The U.S. Education Department has voluntarily agreed to stop denying “borrower defense” applications from students who were lied to or cheated by their school.  This came after a federal court threatened to halt all denials and ordered the Education Department to notify the court two weeks before issuing any more denials.  The Education Deparment agreed to put all the loans into forbearance for borrower defense applicants—even those who had received denials—until the litigation ends.

This is great news for the thousands of veterans we serve.  We have helped countless veterans apply for “borrower defense” on their federal student loans because their colleges lied to them or misled them.  Many of our veterans got denials (or rejections) from the Education Department.  But recently the federal court said those denials were unfair, “perfunctory,” and not justified.
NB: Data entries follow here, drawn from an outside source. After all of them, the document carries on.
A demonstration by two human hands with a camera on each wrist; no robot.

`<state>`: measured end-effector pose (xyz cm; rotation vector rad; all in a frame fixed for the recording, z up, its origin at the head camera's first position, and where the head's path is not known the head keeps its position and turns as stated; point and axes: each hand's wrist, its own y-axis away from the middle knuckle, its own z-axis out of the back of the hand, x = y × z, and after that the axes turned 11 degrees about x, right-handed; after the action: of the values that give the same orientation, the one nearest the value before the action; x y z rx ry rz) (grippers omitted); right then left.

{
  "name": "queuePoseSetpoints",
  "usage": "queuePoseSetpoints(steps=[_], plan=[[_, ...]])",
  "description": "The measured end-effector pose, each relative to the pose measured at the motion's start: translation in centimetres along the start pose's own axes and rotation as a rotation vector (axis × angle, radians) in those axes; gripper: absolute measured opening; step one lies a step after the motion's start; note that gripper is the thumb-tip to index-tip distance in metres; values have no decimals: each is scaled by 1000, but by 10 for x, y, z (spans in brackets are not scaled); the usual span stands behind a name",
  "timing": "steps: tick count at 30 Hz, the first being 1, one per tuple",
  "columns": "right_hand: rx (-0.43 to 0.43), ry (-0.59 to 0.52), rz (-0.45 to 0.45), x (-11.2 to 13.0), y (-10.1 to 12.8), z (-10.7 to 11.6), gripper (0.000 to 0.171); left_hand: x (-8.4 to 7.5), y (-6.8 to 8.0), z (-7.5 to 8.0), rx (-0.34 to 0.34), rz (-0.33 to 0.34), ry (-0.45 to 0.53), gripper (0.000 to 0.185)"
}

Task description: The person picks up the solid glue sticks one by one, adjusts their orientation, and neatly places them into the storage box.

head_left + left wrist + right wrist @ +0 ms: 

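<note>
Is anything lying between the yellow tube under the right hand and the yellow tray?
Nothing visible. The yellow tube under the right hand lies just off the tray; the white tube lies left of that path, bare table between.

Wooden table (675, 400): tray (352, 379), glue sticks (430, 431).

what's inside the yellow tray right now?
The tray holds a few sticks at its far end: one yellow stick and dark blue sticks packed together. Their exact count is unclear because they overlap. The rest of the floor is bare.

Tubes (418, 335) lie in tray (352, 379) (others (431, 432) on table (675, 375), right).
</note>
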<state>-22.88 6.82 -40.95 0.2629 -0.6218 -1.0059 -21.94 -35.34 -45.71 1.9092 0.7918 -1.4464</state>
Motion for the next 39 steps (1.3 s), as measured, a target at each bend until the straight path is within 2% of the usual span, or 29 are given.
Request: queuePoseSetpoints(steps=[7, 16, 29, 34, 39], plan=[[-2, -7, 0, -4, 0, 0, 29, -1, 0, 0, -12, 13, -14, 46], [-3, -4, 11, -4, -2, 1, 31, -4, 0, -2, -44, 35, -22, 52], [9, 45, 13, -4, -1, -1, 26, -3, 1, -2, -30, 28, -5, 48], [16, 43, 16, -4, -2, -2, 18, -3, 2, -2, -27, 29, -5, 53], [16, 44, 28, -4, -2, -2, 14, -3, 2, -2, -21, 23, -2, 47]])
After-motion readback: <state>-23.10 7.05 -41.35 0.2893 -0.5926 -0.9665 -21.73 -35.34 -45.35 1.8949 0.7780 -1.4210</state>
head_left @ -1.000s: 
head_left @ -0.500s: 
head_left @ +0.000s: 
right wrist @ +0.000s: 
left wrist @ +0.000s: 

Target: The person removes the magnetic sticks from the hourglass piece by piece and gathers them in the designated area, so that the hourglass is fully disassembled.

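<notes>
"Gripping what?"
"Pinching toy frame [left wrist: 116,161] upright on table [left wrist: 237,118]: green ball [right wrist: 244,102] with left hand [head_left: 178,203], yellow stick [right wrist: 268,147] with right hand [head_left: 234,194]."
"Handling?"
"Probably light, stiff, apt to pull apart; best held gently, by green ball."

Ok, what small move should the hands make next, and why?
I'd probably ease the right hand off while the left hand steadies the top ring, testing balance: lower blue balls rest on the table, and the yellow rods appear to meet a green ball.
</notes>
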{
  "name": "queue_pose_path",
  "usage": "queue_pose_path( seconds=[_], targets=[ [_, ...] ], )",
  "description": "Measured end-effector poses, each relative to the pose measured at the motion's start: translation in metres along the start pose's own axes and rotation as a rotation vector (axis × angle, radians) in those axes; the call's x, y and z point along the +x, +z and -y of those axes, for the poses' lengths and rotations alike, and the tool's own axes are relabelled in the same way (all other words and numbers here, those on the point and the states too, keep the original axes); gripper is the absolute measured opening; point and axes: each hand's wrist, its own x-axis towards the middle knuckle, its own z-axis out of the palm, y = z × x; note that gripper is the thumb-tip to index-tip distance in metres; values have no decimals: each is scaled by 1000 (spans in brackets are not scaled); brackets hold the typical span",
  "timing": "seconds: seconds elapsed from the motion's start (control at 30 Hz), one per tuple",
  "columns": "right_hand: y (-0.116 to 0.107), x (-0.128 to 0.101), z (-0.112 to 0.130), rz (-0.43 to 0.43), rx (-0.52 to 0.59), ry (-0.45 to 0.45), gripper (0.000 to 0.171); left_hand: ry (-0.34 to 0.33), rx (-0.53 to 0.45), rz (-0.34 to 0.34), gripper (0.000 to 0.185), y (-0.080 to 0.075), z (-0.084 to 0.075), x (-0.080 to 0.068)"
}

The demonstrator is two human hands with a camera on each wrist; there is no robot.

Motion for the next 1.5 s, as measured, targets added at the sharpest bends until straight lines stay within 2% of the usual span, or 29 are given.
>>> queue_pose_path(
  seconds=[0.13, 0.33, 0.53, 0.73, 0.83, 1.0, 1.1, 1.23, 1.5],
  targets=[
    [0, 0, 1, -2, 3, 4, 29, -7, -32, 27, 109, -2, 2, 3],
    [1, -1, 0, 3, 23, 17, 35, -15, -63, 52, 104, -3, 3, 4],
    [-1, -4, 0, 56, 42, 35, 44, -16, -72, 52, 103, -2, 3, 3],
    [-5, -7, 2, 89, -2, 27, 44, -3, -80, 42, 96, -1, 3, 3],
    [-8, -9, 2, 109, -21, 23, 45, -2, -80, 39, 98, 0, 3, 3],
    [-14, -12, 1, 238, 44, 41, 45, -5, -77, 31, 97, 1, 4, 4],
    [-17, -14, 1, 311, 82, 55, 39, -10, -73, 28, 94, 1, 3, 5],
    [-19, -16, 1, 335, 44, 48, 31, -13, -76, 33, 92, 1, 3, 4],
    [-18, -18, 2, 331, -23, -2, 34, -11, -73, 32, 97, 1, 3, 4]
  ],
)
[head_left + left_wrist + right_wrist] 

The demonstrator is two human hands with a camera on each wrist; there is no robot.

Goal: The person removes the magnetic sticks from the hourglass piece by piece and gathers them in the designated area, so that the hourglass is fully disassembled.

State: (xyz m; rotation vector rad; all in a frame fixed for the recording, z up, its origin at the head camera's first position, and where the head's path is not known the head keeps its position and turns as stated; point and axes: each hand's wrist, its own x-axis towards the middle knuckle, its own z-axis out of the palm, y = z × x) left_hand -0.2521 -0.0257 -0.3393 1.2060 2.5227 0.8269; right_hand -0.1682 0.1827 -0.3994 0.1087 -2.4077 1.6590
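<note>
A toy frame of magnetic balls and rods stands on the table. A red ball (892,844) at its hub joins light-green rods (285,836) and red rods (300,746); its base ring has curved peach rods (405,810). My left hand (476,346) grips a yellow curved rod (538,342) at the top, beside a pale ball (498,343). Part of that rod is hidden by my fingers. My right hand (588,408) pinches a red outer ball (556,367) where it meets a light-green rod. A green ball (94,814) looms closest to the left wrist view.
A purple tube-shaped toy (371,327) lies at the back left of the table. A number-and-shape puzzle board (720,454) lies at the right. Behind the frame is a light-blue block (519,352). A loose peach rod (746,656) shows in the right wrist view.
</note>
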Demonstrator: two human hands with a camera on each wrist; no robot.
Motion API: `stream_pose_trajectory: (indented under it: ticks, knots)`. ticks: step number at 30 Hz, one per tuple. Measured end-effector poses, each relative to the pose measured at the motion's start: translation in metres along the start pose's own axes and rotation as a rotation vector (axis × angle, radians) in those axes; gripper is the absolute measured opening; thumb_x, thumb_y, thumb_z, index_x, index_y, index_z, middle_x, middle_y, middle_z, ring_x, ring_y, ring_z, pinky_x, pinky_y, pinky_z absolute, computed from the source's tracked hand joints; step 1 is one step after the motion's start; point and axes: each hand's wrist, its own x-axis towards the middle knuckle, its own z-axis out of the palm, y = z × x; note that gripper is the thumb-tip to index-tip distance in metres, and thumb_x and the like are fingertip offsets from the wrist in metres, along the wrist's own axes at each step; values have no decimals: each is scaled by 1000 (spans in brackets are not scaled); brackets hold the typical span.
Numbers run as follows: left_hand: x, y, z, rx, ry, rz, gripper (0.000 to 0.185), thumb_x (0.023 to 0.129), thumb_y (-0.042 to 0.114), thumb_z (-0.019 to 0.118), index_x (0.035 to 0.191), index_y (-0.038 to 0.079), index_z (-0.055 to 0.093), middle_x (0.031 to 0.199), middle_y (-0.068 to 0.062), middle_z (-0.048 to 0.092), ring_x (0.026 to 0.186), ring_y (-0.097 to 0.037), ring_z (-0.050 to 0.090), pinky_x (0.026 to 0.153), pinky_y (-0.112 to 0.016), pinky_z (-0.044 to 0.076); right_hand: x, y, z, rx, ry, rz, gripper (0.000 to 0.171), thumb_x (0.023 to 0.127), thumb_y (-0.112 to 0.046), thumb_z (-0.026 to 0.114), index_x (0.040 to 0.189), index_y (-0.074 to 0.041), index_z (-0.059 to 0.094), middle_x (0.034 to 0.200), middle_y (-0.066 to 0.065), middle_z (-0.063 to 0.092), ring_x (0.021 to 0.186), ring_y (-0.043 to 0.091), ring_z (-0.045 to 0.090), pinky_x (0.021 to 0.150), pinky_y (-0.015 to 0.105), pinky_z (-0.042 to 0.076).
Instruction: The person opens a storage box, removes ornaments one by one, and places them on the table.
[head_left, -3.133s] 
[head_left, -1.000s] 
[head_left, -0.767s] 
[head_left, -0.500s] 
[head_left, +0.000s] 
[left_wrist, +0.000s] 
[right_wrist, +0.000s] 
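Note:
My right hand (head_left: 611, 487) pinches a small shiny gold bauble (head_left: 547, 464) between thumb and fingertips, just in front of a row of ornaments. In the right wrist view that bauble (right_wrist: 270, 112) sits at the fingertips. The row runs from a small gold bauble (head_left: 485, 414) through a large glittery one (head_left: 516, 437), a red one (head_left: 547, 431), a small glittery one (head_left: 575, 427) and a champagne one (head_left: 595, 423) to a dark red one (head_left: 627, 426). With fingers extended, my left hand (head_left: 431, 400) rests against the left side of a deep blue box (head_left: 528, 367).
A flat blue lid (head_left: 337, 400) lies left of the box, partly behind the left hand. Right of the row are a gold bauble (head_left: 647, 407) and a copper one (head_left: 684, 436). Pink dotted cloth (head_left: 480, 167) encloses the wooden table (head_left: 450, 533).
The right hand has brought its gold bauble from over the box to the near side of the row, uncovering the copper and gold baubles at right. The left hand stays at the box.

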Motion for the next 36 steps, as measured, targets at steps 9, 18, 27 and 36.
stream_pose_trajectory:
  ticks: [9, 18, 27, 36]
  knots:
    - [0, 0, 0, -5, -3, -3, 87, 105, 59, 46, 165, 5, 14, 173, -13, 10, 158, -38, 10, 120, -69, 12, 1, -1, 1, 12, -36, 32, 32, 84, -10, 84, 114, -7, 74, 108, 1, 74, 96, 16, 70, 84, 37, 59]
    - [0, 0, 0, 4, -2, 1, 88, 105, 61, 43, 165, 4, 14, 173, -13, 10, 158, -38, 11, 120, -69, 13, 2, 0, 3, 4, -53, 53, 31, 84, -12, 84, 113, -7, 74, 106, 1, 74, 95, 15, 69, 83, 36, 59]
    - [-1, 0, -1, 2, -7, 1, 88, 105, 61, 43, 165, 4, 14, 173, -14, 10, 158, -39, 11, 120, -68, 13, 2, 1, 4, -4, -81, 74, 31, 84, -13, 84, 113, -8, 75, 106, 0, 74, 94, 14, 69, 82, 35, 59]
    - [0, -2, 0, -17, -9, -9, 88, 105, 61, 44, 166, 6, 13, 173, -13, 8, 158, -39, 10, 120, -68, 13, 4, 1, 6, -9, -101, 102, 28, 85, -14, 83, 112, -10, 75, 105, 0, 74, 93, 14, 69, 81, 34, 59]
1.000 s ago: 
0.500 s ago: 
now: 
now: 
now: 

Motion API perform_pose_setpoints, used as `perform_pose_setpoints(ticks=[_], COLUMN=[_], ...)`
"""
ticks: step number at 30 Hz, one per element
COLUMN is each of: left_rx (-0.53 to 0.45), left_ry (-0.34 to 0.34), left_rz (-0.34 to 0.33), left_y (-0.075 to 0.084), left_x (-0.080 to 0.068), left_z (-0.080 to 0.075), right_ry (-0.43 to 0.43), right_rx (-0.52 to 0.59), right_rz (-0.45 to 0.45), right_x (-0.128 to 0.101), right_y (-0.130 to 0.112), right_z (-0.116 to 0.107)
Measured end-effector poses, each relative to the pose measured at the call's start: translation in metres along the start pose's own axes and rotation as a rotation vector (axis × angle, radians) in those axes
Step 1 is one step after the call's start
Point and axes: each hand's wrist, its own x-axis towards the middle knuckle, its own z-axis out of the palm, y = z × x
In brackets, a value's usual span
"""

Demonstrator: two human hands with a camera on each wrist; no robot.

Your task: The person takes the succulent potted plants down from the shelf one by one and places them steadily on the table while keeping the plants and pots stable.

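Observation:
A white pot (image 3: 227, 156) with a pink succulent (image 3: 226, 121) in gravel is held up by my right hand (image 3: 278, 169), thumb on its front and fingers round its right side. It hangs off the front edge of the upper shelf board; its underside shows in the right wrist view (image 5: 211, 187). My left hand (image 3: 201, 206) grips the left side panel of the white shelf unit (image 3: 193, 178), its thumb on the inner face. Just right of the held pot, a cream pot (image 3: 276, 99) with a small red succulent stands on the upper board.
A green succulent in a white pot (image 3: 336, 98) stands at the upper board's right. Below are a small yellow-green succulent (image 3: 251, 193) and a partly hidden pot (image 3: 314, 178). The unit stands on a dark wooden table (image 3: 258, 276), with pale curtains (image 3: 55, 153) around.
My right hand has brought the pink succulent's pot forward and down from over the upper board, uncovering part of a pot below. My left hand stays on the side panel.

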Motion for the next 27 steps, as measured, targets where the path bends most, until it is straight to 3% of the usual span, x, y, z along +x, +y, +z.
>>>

We agree!

“One hundred sixty thousand student-loan borrowers, defrauded by for-profit schools and saddled with debilitating debt, have asked the Secretary of Education for the relief which Congress has provided,” the federal Court wrote. “It’s no wonder borrowers are confused. The Secretary’s perfunctory denial notice does not explain the evidence reviewed or the law applied. It provides no analysis. And, the borrower’s path forward rings disturbingly Kafkaesque.”

If you applied to the Education Department for “borrower defense to repayment,” you shouldn’t have to make any federal student loan payments for now — even if your “borrower defense” application was denied.
If you have questions or need any help, email us at [email protected]. Our legal help is always free!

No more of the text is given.